The Chief of Navy, Vice Admiral Mike Noonan, AO, RAN, says confirmation that Australian and US marine archaeologists have found the wreck of Captain Cook’s ship HMB (His Majesty's Bark) Endeavour adds a significant page to Australia’s maritime history.
The Endeavour has been located in Narragansett Bay, off Newport, Rhode Island following an extensive search by experts from the Australian National Maritime Museum (ANMM) and the Rhode Island Marine Archaeology Project (RIMAP). The ship, which Captain James Cook sailed to Australia in 1770, was scuttled by British forces during the American war of Independence in 1778.
VADM Noonan was in Newport for the US hosted International Seapower Symposium last week. A keen diver, the combined ANMM and RIMAP team invited CN to join them on a dive to the site following his formal engagements.

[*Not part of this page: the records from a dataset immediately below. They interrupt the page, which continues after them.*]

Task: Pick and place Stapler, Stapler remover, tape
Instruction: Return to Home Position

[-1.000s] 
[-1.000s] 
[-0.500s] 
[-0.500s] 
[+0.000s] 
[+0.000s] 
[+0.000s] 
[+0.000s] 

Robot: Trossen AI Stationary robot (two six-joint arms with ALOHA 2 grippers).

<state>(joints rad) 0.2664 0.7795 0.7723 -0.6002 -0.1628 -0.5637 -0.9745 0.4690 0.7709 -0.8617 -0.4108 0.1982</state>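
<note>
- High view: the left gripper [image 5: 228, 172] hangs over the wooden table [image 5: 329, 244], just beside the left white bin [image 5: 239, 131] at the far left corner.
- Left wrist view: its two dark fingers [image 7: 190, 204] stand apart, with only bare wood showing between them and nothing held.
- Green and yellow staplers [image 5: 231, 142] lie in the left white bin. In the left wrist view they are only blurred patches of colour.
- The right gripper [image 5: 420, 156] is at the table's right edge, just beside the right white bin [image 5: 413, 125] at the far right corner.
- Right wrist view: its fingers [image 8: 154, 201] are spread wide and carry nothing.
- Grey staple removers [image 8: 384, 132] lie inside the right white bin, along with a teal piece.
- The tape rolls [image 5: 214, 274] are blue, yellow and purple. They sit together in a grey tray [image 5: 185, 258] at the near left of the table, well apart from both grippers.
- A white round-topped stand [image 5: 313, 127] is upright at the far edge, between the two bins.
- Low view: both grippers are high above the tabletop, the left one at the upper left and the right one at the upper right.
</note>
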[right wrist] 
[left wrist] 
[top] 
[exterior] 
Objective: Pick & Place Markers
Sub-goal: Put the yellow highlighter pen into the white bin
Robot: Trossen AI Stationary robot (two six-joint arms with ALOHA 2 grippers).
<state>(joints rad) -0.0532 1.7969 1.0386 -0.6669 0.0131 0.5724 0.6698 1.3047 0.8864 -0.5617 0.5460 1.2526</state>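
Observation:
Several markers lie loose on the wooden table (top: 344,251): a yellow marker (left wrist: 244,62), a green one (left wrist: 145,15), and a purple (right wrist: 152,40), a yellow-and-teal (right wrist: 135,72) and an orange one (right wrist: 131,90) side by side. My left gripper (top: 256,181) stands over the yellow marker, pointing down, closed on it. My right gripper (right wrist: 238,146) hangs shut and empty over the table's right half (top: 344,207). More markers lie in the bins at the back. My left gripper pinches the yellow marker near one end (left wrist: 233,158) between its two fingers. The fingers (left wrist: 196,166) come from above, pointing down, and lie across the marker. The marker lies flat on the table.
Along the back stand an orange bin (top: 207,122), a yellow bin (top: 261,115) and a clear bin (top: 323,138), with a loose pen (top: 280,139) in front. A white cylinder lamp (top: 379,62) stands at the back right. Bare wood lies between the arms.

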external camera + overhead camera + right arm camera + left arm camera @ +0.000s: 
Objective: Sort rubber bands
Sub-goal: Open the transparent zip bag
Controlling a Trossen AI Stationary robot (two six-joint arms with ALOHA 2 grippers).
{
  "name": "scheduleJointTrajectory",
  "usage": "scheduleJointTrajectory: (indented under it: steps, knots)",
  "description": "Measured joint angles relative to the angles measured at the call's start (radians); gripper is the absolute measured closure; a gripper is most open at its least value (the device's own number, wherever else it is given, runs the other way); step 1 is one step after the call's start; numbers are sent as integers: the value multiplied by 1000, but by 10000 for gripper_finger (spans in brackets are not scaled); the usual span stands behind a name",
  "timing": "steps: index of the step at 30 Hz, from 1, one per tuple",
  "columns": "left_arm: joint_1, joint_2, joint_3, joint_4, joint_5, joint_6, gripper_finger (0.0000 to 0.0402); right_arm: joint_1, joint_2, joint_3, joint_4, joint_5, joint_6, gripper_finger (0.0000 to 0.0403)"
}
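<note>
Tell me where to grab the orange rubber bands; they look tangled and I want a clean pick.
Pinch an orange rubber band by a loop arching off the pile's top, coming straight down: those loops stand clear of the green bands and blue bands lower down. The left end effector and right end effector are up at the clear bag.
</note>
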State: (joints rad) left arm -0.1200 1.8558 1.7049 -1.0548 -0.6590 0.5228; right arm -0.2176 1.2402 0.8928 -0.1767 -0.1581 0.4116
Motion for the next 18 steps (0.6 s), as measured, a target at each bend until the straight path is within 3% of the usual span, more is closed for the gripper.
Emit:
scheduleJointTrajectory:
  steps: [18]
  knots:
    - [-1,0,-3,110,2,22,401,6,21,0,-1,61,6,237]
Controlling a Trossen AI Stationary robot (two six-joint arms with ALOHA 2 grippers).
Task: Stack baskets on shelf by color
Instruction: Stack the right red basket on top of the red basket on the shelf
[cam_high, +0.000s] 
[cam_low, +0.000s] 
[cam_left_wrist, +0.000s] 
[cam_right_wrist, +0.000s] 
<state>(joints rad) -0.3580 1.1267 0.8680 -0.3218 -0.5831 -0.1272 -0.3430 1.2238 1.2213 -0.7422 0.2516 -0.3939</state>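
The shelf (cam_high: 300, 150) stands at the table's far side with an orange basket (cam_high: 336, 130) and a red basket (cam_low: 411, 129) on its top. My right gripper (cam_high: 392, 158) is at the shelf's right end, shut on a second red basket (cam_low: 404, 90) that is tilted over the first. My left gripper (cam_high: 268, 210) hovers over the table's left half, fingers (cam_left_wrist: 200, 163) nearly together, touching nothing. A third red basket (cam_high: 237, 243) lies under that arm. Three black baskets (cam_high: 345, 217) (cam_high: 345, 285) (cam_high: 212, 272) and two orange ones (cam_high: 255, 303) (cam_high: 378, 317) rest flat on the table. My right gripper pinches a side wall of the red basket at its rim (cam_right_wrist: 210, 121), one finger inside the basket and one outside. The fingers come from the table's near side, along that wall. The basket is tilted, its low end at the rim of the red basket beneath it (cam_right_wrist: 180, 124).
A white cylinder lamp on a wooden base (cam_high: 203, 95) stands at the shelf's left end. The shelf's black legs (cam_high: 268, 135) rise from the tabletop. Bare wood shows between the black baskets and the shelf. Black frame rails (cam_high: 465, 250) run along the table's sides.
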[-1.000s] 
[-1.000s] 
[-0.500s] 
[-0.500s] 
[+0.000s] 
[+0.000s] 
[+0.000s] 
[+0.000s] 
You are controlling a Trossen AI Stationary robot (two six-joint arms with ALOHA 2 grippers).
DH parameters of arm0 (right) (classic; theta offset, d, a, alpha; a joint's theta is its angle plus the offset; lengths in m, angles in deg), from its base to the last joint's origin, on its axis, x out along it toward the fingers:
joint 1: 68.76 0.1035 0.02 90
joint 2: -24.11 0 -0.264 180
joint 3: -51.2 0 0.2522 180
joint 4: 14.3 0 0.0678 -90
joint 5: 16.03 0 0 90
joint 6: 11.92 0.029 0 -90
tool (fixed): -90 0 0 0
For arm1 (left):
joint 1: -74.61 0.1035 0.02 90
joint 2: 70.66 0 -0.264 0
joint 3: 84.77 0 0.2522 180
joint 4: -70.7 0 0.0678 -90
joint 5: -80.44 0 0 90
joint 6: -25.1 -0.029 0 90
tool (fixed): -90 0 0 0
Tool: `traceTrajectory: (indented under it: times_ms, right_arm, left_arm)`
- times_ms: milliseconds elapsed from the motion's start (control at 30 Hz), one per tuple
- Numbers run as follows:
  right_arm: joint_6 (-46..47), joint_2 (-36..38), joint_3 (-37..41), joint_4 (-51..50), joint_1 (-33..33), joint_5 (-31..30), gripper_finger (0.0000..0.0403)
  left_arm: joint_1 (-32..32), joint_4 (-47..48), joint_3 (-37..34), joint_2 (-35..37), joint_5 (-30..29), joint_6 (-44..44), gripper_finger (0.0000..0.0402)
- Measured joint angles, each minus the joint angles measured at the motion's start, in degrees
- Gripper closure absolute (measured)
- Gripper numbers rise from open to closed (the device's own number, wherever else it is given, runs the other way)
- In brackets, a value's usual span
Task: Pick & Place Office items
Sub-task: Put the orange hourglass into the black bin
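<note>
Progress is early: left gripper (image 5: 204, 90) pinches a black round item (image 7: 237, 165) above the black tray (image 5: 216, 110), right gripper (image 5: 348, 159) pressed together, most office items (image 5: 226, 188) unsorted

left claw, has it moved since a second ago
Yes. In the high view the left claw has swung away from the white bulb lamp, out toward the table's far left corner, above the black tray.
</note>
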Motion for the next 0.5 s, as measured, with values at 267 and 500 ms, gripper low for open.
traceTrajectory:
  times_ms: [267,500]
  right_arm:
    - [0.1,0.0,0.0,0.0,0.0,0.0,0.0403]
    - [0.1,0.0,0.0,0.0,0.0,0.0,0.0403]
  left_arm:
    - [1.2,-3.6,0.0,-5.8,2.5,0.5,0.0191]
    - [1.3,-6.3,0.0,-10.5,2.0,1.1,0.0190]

“It is difficult to say how much of the ship is actually left given the amount of silt that has accumulated over the last 240 years, but what we could see was very exciting,” VADM Noonan said.
“I was able to see a number of cannons, exposed timber and what looked like ballast piles.”
“I felt extremely privileged to be able to visit and share in such a significant piece of Australia’s maritime history.”
In its day, HMB Endeavour was the modern-day equivalent of an Apollo spacecraft – to a Londoner in the 18th century, what James Cook planned to do and how far he planned to travel would have been almost impossible to comprehend.
“Ultimately, Cook was one of the world’s greatest ocean explorers and HMB Endeavour remains integral to our maritime past."
The next steps will be determined by Australian and US authorities. Regardless, the Chief of Navy says simply confirming the Endeavour’s identity is a significant outcome.
“On behalf of the Royal Australian Navy and mariners everywhere, ‘Bravo Zulu’ to the Australian National Maritime Museum and their US colleagues from the Rhode Island Marine Archaeology Project,” VADM Noonan said.